Desktop Galaxies: Computers Model The Cosmos

Albert Einstein said the most incomprehensible thing about the universe is that it is comprehensible. For UVic astrophysicist, Dr. Arif Babul, the universe is becoming more comprehensible each day. In fact, he believes astronomers are on the brink of explaining the origin of the universe.
"Since the beginning of human civilization we have been wondering how the universe came into being, how life evolvedÉhow it all came together," says Babul. "We are living on the threshold of being able to answer those questions. It's a euphoric feeling."
Babul researches how our universe evolved from an extremely smooth state into a rich network of galaxies.
In recent years, astronomers have been using more and more powerful tools to observe the universe. The Hubble Space Telescope captures light that has traveled across the universe for billions of years, revealing clues about the early formation of galaxies, stars and planets. The deeper into space astronomers probe, the closer they get to the point of origin--the "big bang."
Babul uses such observations to help build theories of how the universe evolved and tests them with computer-based numerical simulations. Current theories suggest that the observed structures started out as tiny ripples that grew larger with time.
"Although the big picture is quite compelling, the details are not yet fully understood. If you use computer simulations to build a galaxy like our own Milky Way, current theories suggest there ought to be 1,000 satellite galaxies swirling around it," says Babul. "But when we look we barely see 10. Understanding the details of galaxy formation is the next frontier."
Babul, who was raised in Toronto and earned his PhD in astrophysics at Princeton University, also studies the formation of galaxy clusters--massive swarms of as many as 1,000 galaxies that also emit copious X-rays.

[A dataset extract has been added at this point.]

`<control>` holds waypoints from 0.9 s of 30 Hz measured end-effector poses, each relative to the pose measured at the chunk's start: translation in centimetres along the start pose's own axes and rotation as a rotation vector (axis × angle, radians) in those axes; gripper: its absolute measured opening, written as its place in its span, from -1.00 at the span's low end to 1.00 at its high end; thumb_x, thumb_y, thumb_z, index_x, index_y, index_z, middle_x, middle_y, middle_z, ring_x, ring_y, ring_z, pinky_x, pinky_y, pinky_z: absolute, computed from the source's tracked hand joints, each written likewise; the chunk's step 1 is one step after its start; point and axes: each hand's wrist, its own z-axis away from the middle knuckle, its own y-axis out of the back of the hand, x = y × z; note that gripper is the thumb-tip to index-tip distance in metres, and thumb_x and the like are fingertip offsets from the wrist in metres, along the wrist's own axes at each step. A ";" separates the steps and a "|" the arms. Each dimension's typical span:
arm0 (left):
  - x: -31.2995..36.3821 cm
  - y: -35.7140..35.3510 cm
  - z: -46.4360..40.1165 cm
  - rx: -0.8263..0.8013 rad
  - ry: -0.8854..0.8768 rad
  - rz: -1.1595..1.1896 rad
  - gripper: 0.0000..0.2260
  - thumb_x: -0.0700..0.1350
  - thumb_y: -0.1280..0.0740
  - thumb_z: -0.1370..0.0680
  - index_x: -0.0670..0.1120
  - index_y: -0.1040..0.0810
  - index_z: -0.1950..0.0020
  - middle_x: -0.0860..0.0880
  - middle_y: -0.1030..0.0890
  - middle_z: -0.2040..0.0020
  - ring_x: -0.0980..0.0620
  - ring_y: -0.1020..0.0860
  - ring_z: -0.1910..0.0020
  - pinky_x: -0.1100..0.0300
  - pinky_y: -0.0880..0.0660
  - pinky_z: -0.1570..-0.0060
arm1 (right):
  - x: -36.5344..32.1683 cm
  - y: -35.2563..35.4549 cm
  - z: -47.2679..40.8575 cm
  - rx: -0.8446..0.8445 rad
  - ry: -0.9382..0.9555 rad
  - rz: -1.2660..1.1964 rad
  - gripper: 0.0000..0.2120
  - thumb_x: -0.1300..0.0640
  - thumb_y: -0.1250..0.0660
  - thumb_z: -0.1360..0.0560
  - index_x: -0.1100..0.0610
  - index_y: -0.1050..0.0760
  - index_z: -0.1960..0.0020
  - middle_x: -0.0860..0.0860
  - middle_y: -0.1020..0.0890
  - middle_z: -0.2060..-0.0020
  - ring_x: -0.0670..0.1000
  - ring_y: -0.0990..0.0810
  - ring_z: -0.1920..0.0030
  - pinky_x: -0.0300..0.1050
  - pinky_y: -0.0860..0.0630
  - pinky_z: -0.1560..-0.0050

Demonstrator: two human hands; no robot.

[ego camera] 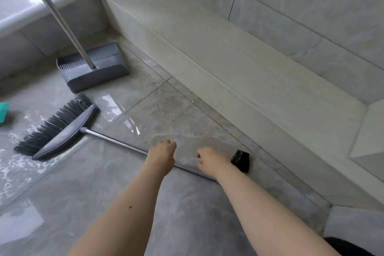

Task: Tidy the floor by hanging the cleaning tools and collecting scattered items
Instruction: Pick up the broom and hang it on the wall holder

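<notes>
A grey broom lies flat on the tiled floor, with its dark-bristled head (pixel 60 129) at the left. Its metal handle (pixel 116 141) runs right and toward me, passing under both my wrists. My left hand (pixel 163 156) hovers over the handle with fingers loosely curled and nothing in them. My right hand (pixel 209 161) is just to its right, fingers apart and holding nothing. A small dark glossy item (pixel 242 160) lies on the floor right beside my right hand. A grey dustpan (pixel 93 68) stands at the back left, its long handle (pixel 60 18) rising upward.
A raised tiled ledge (pixel 207 52) runs along the wall on the right. A teal object (pixel 4 113) sits at the far left edge. The floor at the left shows wet, shiny patches (pixel 22 131). A low tiled step (pixel 25 16) lies behind the dustpan.
</notes>
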 end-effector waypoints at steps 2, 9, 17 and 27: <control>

A large portion of his research funding comes from the Natural Sciences and Engineering Research Council of Canada and he notes his science has broad benefits
."Astronomers are constantly innovating and pushing the 'high-tech' envelope. The resulting products--ultra-sensitive detectors, advanced data-mining tools or highly sophisticated simulation software--find other practical applications that generate tremendous economic returns."